A.I. and the democratization of scent  

Thanks to advances in olfactory intelligence—A.I. specialized for scent—creating sophisticated fragrance strategies no longer requires massive budgets or years of development. Modern scent design can transform words, images or detailed brand descriptions into unique fragrances in days, not months. A.I.-powered scent platforms can now generate candidate fragrance formulas from textual descriptions, locate them on odor maps to ensure uniqueness and optimize for factors like sustainability and cost. What once required months of trial-and-error development can now happen in iterative cycles of days or weeks. Scent strategy is becoming as accessible and data-driven as visual and audio branding. By translating brand language, imagery or rituals into unique fragrance profiles, A.I. enables a level of creativity, precision and scalability previously out of reach.
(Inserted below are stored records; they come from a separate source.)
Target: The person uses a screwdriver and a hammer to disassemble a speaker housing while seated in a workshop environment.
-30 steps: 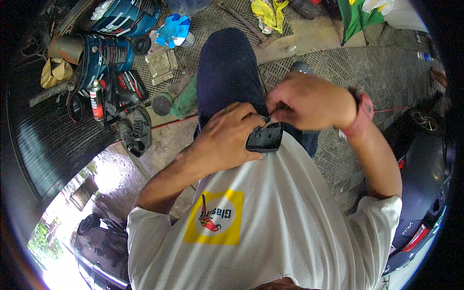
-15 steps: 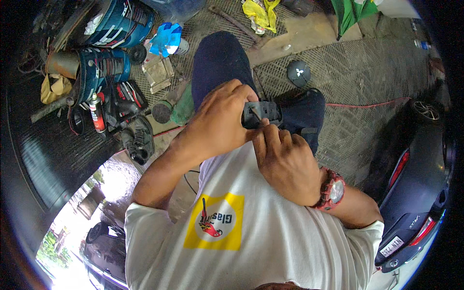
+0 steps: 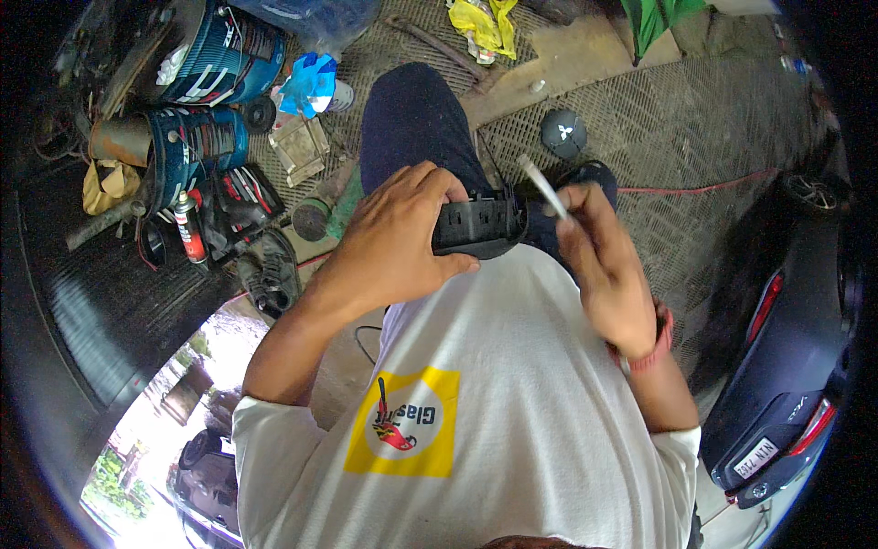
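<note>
Against my white shirt [image 3: 549,384], just below the chest, my left hand [image 3: 393,242] is closed around a black plastic part [image 3: 480,224], fingers curled over its top edge and thumb pressed along its underside. That part sits level and crosswise, its ribbed face toward the camera, one end buried in my palm and the other end free. My right hand [image 3: 604,265] hovers just beside that free end, fingers pinched on a thin white stick [image 3: 541,186] that slants up and to the left, its tip above the part's right corner; whether stick and part touch, I cannot tell. A red band [image 3: 654,343] circles my right wrist. My dark trouser leg [image 3: 412,119] runs forward between the hands over a metal grating floor [image 3: 695,119].

To my left, well apart from the hands, clutter lies on the ground: two blue drums [image 3: 210,101] on their sides, a red spray can [image 3: 189,229], black power tools [image 3: 242,215], a blue glove [image 3: 311,82] and a yellow rag [image 3: 480,23]. A round grey cap [image 3: 563,133] rests on the grating ahead of my right hand. A red cable [image 3: 713,188] crosses the floor toward a dark car [image 3: 796,366] parked on my right, its tail lamp and plate visible.
</note>
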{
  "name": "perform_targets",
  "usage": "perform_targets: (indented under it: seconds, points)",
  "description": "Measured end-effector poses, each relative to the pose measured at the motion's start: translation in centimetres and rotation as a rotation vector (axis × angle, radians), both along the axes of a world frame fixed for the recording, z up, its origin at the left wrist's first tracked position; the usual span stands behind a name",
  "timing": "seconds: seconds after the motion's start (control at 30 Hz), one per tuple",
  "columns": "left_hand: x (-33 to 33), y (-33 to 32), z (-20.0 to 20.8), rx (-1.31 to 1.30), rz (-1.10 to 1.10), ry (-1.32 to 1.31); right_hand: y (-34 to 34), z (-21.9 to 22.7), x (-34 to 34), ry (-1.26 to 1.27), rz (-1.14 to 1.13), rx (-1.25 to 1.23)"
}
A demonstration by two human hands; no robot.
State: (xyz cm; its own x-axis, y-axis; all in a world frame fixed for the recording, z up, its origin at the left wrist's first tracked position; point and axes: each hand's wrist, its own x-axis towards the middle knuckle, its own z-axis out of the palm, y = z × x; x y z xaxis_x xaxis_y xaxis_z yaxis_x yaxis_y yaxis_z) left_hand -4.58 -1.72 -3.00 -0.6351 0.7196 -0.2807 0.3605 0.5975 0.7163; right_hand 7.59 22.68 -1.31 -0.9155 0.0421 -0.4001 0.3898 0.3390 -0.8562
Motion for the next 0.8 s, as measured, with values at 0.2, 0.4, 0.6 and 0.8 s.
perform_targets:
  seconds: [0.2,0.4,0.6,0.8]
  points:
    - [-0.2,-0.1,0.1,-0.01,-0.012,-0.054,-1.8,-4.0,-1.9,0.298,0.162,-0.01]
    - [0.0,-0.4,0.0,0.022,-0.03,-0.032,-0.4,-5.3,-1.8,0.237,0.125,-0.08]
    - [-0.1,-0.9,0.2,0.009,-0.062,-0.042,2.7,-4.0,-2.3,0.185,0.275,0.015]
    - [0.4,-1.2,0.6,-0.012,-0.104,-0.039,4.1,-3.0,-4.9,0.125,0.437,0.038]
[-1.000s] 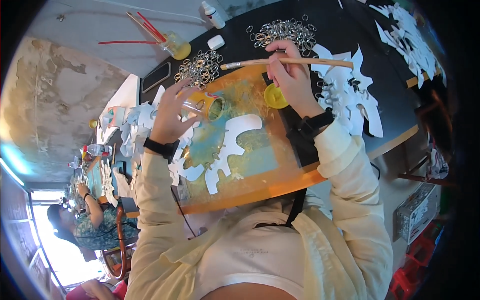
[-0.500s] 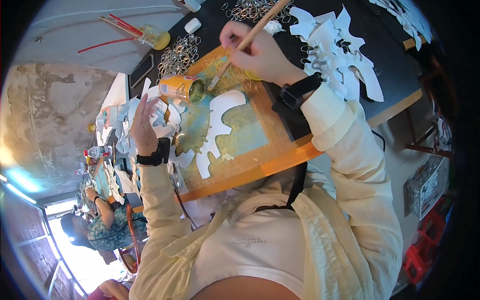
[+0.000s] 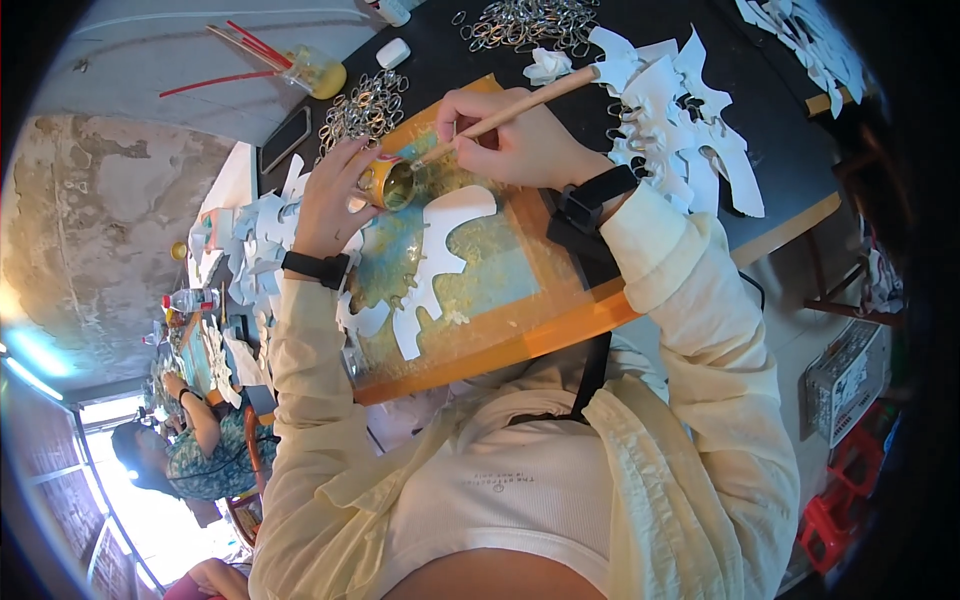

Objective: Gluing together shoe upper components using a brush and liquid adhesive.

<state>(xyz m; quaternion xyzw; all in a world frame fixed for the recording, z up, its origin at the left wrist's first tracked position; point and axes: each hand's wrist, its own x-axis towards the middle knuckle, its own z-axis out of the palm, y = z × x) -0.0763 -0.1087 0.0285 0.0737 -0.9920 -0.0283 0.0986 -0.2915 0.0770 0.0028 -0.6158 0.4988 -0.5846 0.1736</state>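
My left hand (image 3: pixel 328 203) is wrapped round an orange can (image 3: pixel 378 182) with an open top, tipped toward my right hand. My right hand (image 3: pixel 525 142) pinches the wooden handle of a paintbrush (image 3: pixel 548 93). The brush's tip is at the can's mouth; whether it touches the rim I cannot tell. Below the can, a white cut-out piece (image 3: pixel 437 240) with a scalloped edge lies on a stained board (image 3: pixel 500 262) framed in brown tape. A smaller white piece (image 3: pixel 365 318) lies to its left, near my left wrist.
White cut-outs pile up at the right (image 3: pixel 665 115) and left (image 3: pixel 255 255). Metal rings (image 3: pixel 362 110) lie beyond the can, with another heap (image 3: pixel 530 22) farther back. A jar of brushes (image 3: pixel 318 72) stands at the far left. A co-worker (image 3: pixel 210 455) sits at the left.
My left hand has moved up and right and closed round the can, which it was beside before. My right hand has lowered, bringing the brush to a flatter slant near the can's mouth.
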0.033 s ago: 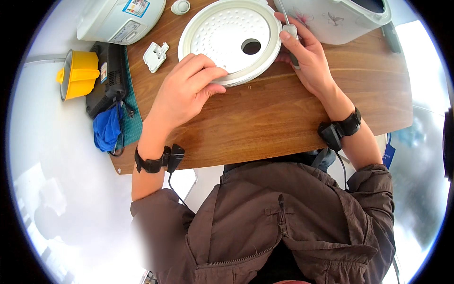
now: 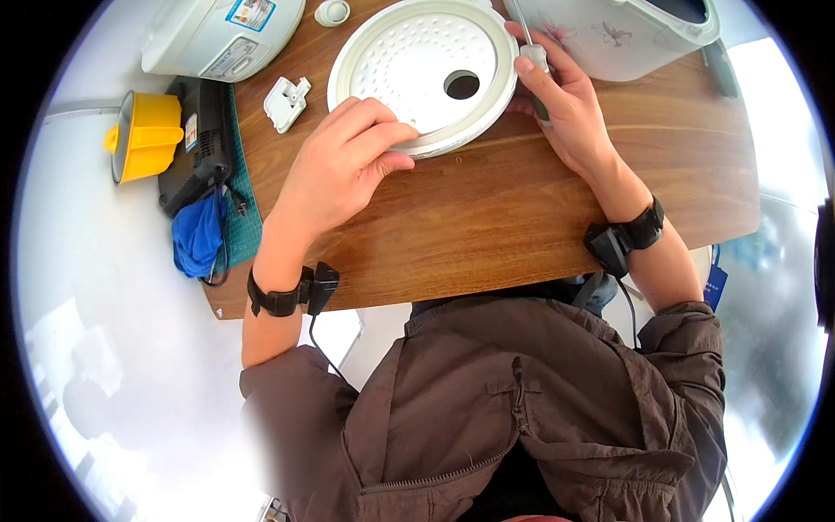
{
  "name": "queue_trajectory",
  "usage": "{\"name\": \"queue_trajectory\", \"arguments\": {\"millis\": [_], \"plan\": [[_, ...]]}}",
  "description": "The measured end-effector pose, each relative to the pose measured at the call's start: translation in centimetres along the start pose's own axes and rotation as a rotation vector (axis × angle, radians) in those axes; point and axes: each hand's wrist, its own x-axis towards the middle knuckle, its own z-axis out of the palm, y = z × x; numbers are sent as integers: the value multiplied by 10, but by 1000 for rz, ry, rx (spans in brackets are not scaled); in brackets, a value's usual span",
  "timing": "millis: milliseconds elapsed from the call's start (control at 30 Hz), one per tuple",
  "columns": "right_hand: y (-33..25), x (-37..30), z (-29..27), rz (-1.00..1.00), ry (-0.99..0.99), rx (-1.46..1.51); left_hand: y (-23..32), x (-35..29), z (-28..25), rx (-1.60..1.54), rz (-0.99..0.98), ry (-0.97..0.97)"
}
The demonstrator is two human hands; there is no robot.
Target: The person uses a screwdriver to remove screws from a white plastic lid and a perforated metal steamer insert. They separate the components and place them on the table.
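Note:
A round white rice cooker lid (image 2: 417,65) lies on the wooden table, its dimpled inner plate facing up, with a dark round hole toward the right. My left hand (image 2: 339,165) is closed on the near-left rim, thumb below and fingers above. At the lid's right edge my right hand (image 2: 570,113) holds a screwdriver (image 2: 536,59) with a grey handle; its shaft points away from me. Some right fingers reach behind the rim, where they are partly hidden. Left of the lid lies a small white plastic part (image 2: 285,104) with a hinged-looking flap.
A white rice cooker body (image 2: 252,43) stands far left, a translucent container (image 2: 609,39) far right. A small round white cap (image 2: 332,12) lies behind the lid. At the left are a yellow container (image 2: 152,137), a black case (image 2: 196,143), a blue cloth (image 2: 198,237) and a green mat (image 2: 248,230).

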Motion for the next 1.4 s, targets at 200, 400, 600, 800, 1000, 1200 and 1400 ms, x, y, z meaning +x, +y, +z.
{"name": "queue_trajectory", "arguments": {"millis": [200,400,600,800,1000,1200,1400], "plan": [[1,-2,-2,-92,16,-42,3,6,4,-40,-4,67],[-2,-7,1,-54,19,-107,9,8,20,20,-3,131],[-9,-13,6,27,15,-245,10,13,38,65,-16,237],[-13,-12,9,51,2,-266,5,19,49,39,65,263],[-13,-9,9,113,10,-242,7,29,63,68,98,323],[-16,-6,9,192,9,-238,14,33,61,131,31,309],[-19,-6,12,223,13,-268,22,31,64,291,-23,255]]}}
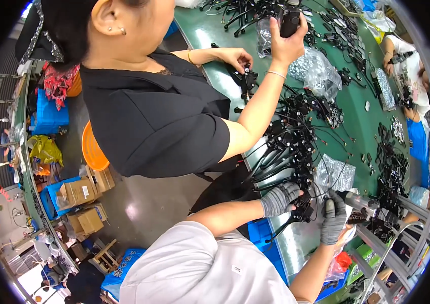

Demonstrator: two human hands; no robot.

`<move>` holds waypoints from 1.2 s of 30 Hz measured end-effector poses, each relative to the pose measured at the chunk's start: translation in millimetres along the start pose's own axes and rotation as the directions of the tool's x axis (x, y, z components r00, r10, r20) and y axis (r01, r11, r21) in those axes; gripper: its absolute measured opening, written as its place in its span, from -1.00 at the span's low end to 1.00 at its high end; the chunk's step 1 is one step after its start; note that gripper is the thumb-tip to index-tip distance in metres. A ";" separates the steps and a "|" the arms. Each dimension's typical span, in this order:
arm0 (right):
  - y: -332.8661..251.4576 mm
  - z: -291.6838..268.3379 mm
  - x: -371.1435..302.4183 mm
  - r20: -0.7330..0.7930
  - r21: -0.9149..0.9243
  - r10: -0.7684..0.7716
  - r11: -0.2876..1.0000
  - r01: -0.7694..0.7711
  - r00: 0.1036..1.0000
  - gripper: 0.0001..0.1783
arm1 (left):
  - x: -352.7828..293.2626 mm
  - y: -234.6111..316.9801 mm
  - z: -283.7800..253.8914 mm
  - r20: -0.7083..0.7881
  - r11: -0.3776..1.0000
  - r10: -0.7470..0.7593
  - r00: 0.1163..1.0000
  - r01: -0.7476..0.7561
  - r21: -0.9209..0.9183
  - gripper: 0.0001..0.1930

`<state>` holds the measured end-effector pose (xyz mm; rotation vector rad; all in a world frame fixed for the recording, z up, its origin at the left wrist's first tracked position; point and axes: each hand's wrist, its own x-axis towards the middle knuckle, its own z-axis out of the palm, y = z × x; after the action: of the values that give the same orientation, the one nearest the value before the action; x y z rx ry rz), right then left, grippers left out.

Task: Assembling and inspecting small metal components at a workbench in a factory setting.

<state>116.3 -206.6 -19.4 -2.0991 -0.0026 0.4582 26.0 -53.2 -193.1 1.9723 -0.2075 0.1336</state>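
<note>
Dressed in a matt, soft-looking cloth shirt and ribbed, knit-textured gloves at a smooth, glossy desk; amid dark plastic parts and crinkled, shiny clear-plastic bags; beside smooth metal rails, above a sheened floor with dull cardboard boxes.

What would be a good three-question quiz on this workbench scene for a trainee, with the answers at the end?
1. What lies right by the camera wearer's left hand?
2. True or false, about the camera wearer's right hand: it is bare.
3. Pick one. The tabletop is mainly: A) red; B) green; C) orange.

Key:
1. A cluster of black parts, with dark cables around it.
2. False; it wears a grey glove.
3. B.
</note>
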 end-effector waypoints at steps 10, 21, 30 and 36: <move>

This democratization means authentic brands of all sizes can now compete with scent sophistication once reserved for luxury giants.

The bottom line

Fragrance is a psychological antenna, a ritual tool and a memory engine that taps into something as old as human civilization. In a world where emotional connection and loyalty are harder than ever to secure, scent represents an underused lever hiding in plain sight. The technology to design and deploy sophisticated scent approaches has never been more accessible. The science behind scent’s impact on behavior has never been clearer. Brands that embrace scent as a core strategy won’t just smell better, they’ll perform better. The question is no longer whether your brand has a scent. It’s whether you’ve decided what it should be.